Black
phosphorus (BP) nanosheets have been receiving attention
for gas sensing showing superior sensitivity and selectivity among
various two-dimensional materials. However, the instability of BP
nanosheets due to chemical degradation, especially in humid environments,
has severely limited their potential applications. Here, we propose
to control the chemical stability of BP nanosheets through modifying
their end groups via silanization treatment. Compared with other chemical
passivation methods, the end group modification strategy proposed
here can be well-controlled and results in little variation in the
electronic structure of the puckered phosphorus plane. The results
show that modification with fluoroalkylsilane leads the hydrophilic
BP to become hydrophobic and exhibits extended chemical stability
in oxidizing, humid environments.

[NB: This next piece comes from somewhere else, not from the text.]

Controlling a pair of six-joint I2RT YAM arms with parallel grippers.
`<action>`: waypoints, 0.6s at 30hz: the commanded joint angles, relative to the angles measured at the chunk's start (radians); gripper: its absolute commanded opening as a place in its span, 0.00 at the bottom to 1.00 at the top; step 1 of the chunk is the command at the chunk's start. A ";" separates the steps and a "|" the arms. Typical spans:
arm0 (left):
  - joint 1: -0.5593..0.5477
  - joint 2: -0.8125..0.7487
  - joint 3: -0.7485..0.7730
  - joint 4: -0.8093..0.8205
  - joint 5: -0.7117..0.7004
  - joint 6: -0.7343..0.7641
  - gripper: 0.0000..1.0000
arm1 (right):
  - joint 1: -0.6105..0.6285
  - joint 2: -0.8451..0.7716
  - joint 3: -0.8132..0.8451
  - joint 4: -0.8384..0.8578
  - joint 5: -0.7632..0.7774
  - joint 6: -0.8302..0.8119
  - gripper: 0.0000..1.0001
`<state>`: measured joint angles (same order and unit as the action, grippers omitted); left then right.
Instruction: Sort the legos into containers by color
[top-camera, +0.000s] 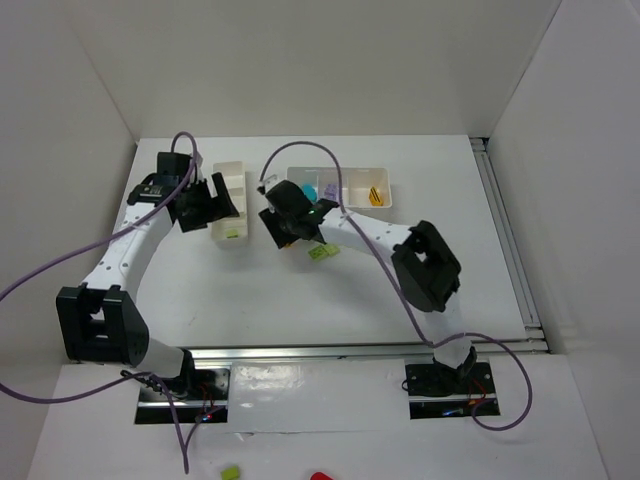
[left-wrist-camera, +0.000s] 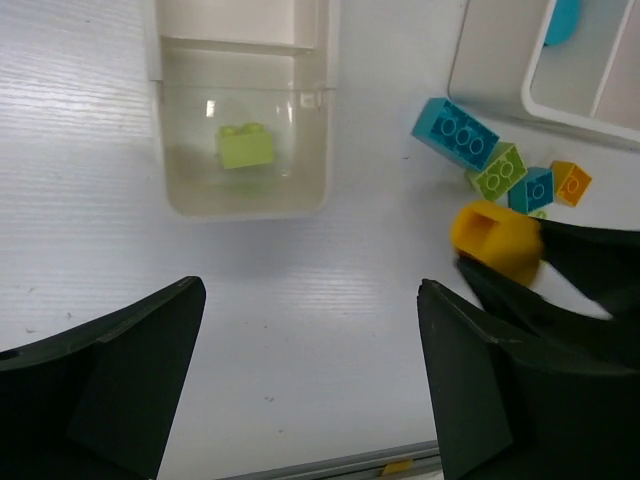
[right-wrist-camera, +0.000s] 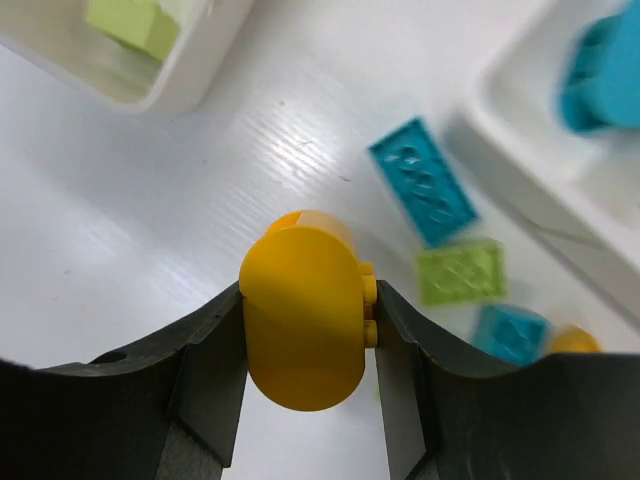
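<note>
At the left of the counter (top-camera: 250, 300), the left end effector (left-wrist-camera: 310, 300) hangs with its two dark fingers spread wide and nothing between them, only bare white surface under the gap. Just beyond it lies the narrow tray (left-wrist-camera: 160, 150), and in that tray's near compartment sits one lime brick (left-wrist-camera: 246, 145), clear of the walls. To the right of this tray, the right end effector (right-wrist-camera: 305, 300) is closed on the rounded yellow piece (right-wrist-camera: 303, 340): both fingers press against its sides, with small studs showing on its right edge. Whether the piece touches the counter or is raised off it cannot be told. Past it a loose cluster lies on the counter: a long teal brick (right-wrist-camera: 423, 180), just beside it a second lime brick (right-wrist-camera: 460, 272), then a small teal brick (right-wrist-camera: 510, 333) and an orange brick (left-wrist-camera: 570, 183), all close together. Farthest right is the long tray (top-camera: 385, 172), with the cluster near its left end. A teal piece (right-wrist-camera: 600, 70) lies in its left compartment, blurred in the right wrist view, and some yellow-and-dark pieces (top-camera: 376, 195) lie in its right compartment, too small to make out
</note>
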<state>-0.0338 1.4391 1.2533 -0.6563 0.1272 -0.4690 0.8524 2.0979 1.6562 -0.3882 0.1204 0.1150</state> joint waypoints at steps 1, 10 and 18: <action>-0.054 0.052 0.046 0.014 0.031 0.036 0.96 | -0.059 -0.238 -0.062 -0.003 0.111 0.047 0.41; -0.304 0.204 0.118 0.024 0.020 0.001 0.97 | -0.334 -0.377 -0.171 -0.046 0.243 0.170 0.42; -0.391 0.409 0.235 0.035 -0.037 -0.016 0.99 | -0.478 -0.185 0.013 -0.037 0.210 0.161 0.43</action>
<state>-0.4217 1.8130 1.4338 -0.6373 0.1272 -0.4751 0.3904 1.8698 1.5806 -0.4179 0.3401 0.2687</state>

The sensitivity of fluoroalkylsilane-modified
BP (F-BP) to NO2 improved by 3.9-fold in comparison with
that of pristine BP nanosheets. More importantly, the NO2 sensing response could remain stable under changing relative humidity
ranging from 5% to 95%. Such excellent sensing performance is ascribed
to the strong interaction between NO2 and BP decorated
with fluoroalkylsilane, as confirmed by density functional theory
calculations. This work offers an effective means for preventing degradation
of BP in ambient environments and provides a promising solution to
solve the issue regarding humidity dependence in gas sensors.